Kligman conducted at least two experiments on prisoners funded by Johnson and Johnson. The first happened in 1968, when fifty prisoners, forty-four of them Black, had talc powder from various containers rubbed on their skin, to observe whether the type of container had any sort of effect. The second Johnson and Johnson funded experiment was in 1971. In that experiment, Kligman recruited ten prisoners who each had tremolite asbestos, chrysotile asbestos, and talc powder injected into their backs.
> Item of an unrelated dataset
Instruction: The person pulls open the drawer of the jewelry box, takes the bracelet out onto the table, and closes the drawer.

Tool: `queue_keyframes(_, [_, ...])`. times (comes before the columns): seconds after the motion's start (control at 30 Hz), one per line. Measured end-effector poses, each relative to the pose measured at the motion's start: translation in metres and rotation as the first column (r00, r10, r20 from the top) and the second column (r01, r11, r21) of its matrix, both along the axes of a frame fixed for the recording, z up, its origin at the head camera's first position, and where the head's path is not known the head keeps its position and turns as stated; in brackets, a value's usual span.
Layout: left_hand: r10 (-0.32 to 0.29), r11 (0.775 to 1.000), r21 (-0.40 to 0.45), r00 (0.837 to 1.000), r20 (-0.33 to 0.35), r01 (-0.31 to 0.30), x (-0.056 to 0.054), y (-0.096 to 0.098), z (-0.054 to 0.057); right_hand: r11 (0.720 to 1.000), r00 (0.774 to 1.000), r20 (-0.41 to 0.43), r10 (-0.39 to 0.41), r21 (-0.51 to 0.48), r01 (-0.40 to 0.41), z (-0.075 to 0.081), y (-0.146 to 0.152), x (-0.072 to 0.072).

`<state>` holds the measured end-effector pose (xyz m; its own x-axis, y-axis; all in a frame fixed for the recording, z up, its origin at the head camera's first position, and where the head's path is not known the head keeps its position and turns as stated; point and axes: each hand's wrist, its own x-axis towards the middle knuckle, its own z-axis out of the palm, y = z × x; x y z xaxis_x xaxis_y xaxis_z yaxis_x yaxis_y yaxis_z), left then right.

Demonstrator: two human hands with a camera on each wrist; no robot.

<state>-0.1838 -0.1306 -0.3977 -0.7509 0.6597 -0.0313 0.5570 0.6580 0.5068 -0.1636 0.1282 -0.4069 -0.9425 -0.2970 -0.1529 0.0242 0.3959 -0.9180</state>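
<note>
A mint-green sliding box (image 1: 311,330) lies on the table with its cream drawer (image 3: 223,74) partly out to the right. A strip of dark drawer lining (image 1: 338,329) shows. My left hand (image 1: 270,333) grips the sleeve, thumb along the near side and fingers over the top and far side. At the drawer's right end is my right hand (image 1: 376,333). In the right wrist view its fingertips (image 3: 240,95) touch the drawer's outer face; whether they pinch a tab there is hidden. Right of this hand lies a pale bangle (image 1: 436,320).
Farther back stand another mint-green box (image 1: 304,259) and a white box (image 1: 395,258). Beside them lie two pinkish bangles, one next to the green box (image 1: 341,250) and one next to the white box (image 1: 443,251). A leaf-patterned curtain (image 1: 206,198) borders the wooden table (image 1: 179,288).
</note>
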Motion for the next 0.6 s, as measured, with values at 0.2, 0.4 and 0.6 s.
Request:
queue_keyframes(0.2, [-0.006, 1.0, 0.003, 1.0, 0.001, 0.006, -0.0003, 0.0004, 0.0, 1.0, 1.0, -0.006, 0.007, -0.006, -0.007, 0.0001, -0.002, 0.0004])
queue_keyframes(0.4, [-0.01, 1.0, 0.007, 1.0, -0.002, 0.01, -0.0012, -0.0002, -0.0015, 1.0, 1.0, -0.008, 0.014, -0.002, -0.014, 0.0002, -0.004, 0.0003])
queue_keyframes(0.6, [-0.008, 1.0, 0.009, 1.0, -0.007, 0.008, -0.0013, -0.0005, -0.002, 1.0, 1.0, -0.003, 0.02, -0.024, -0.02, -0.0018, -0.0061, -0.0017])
When asked by FiercePharma, an industry publication, for comment about these new revelations, Johnson and Johnson noted that they regretted what had occurred, while at the same time defending their actions, stating in part, “at the time of these studies, nearly 50 years ago, testing of this nature among this cohort set was widely accepted, including by prominent researchers, leading public companies, and the U.S. government itself.” On the other hand, certain plaintiffs’ attorneys argued that Johnson and Johnson’s experiments demonstrate that the company has for decades been concerned with asbestos contamination in its baby powder.
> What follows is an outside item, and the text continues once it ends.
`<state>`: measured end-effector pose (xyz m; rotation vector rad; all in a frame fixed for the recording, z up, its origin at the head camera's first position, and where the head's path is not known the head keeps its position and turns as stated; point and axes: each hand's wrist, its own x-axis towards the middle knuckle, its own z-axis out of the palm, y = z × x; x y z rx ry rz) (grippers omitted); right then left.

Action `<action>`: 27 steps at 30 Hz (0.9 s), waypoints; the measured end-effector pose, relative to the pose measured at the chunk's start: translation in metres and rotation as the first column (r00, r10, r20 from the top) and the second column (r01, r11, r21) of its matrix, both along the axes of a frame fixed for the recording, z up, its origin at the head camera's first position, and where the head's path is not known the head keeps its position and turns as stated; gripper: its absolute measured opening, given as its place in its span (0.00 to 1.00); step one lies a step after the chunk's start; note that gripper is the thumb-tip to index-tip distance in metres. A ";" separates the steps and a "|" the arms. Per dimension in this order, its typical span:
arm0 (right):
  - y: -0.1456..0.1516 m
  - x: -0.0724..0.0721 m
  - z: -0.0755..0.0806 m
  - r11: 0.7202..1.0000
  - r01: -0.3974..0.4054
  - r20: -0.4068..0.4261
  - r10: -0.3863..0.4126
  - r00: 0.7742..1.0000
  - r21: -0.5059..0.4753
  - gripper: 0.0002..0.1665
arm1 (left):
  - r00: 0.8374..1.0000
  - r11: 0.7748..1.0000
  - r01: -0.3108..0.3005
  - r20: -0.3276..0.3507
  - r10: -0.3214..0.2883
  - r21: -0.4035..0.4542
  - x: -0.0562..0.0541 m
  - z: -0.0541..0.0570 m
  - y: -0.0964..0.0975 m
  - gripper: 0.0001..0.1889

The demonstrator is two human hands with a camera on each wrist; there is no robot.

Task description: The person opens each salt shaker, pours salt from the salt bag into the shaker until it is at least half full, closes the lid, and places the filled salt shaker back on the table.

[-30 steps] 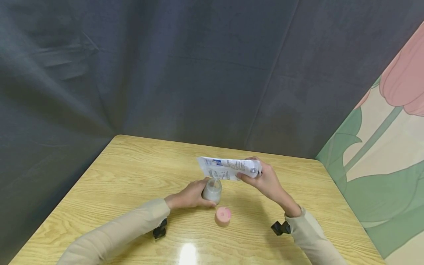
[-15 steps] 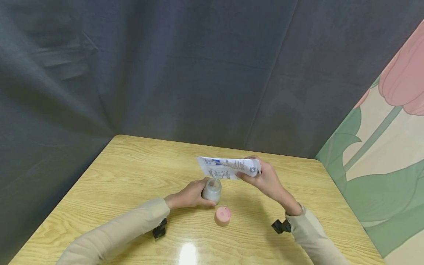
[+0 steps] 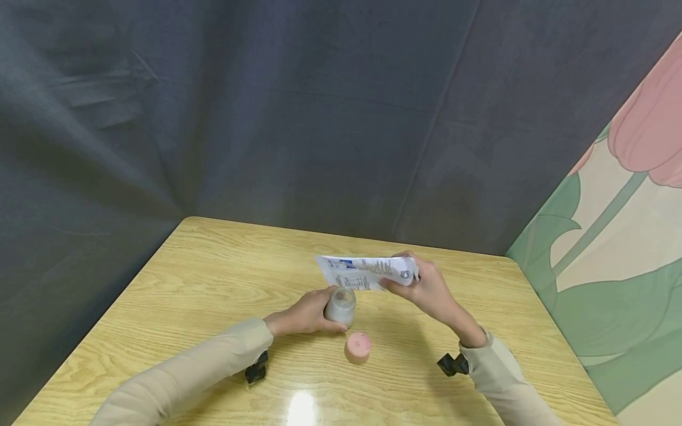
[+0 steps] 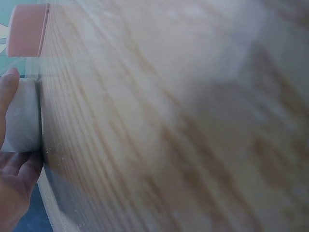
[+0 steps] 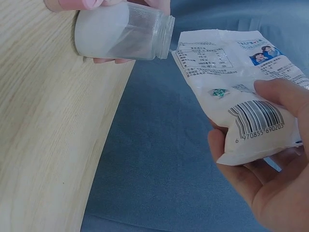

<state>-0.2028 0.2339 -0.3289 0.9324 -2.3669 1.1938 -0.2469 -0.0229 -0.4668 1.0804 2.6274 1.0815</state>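
My left hand (image 3: 311, 312) grips a glass jar (image 3: 341, 307) that stands uncapped on the wooden table. White powder or fine grains (image 5: 104, 26) fill part of the jar, as the right wrist view shows. My right hand (image 3: 423, 287) holds a white printed plastic bag (image 3: 367, 271), thumb on one face and fingers beneath. The bag lies tilted above the jar, its flat end (image 5: 181, 46) close to the jar's mouth (image 5: 168, 36). A round pink lid (image 3: 357, 348) sits on the table just in front of the jar.
The wooden table (image 3: 240, 260) ends at a dark cloth curtain (image 3: 319, 118) behind it. To the right hangs a flower-patterned cloth (image 3: 597, 260). Black wrist devices (image 3: 453, 364) are worn at both sleeves.
The bag's flat end has dipped and shifted slightly left. A pale streak at the jar's mouth in the earlier frames no longer shows. Left hand, jar and lid stay in place.
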 end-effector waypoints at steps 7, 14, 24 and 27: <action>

Corporate media has largely ignored this story, with Bloomberg News and the Philadelphia Inquirer, which republished Bloomberg’s article, being the only corporate outlets reporting on it. Pharmaceutical industry publications such as FiercePharma, MedCity News, and EndPoints have also covered the story.
Sources:
Josh Marcus, “Johnson and Johnson Talcum Powder Cancer Lawsuits Expose History of Human Experimentation on Black Prisoners,” The Independent, March 7, 2022.
Lauren Sue, “Unsealed Documents Reveal Johnson & Johnson Paid to Have Prisoners Injected with Asbestos,” Daily Kos, March 9, 2022.
Student Researcher: Annie Koruga (Ohlone College)
Faculty Evaluator: Robin Takahashi (Ohlone College)
The post Johnson and Johnson Paid to Inject Prisoners with Asbestos, Unsealed Documents Reveal appeared first on Project Censored.
This content originally appeared on Project Censored and was authored by Vins.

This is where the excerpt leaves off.